Helena Nader – professora de bioquímica da Unifesp e presidente da SBPC (19.nov, 13h07)
A laicidade do Estado brasileiro é garantida pela Constituição. O criacionismo não é ciência, é religião, e por isso não é válido o argumento de que deve ser mostrado como uma teoria alternativa à evolução. Não tem cabimento misturar fé e ciência como no argumento de que que as crianças ficam “confusas” porque aprendem na escola algo diverso do que afirmam suas religiões, como consta no projeto de lei apresentado na semana passada. A SBPC se posicionará de forma contundente contra esse projeto de lei.

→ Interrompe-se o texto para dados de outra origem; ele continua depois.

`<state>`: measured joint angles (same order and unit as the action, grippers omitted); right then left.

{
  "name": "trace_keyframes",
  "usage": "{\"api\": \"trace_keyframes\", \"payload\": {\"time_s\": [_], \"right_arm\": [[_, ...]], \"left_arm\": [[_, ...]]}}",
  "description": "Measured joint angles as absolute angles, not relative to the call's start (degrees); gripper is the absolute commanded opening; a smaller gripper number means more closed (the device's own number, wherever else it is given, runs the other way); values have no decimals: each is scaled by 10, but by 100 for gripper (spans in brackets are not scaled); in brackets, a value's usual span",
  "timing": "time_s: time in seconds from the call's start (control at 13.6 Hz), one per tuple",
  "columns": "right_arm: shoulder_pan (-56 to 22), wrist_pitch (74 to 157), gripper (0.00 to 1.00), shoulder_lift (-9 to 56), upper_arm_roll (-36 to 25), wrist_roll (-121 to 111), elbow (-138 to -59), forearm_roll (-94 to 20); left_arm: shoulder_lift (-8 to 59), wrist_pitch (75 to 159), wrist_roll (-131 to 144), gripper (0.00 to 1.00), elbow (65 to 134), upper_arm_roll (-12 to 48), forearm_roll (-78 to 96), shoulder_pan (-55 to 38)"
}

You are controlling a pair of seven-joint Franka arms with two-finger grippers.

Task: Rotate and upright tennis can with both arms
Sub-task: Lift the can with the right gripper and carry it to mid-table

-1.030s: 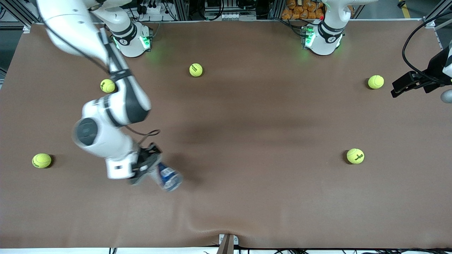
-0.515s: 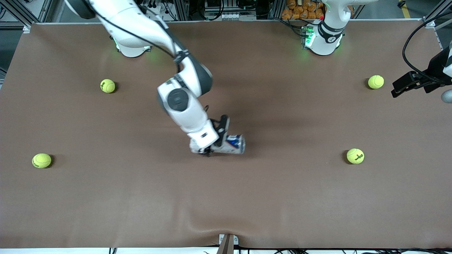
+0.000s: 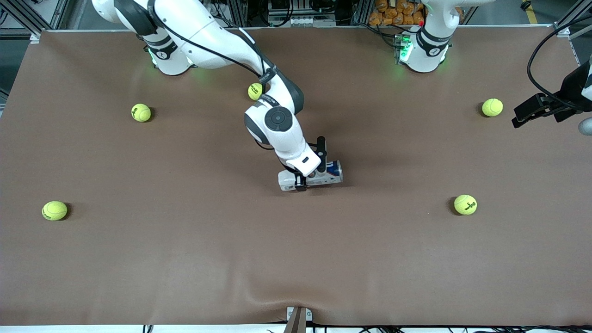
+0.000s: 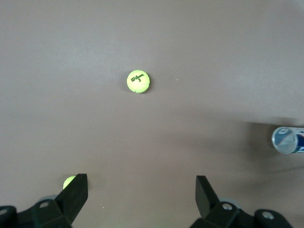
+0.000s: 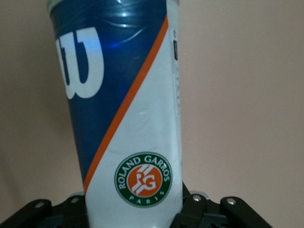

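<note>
Tennis can (image 5: 128, 109) carried to table centre; label: "W", "ROLAND GARROS PARIS".

slim cylindrical tennis can (image 5: 128, 118) is showing navy with a white "w", an orange diagonal stripe, white below; fuzzy yellow-green tennis ball (image 4: 138, 81) is bearing black lettering.

- The slim cylindrical tennis can (image 3: 323, 175), with a navy and white label, a big white "W", an orange-red diagonal stripe and a round green and orange "Roland Garros Paris" badge (image 5: 143, 179), lies on its side.
- It is near the middle of the brown table, its long axis running between the two arms' ends.
- Its silver-rimmed end (image 4: 285, 139) points toward the left arm's end.
</note>
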<state>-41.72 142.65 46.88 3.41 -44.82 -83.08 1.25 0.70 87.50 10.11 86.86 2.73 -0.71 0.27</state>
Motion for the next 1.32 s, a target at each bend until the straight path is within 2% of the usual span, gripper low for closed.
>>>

Eduardo Ottoni – etólogo, professor de psicologia evolucionista e do comportamento e da cognição animal da USP (20.nov, 21h10)
Em termos metodológicos, o DI é tão anticientífico quanto o criacionismo, já que busca confirmações da crença e não o falseamento das hipóteses. O DI só não baseia argumentos no dogma, embora suas motivações venham dele. Constato que no DI há muitos químicos crentes que se aproveitam de trabalhar numa ciência intermediária entre a física e a biologia. Eles estão “superrepresentados” no DI, o que, na minha conjectura, se deve ao fato de que é bem menos inviável ser um químico criacionista que um biólogo criacionista, o que é impossível em qualquer ambiente intelectual respeitável.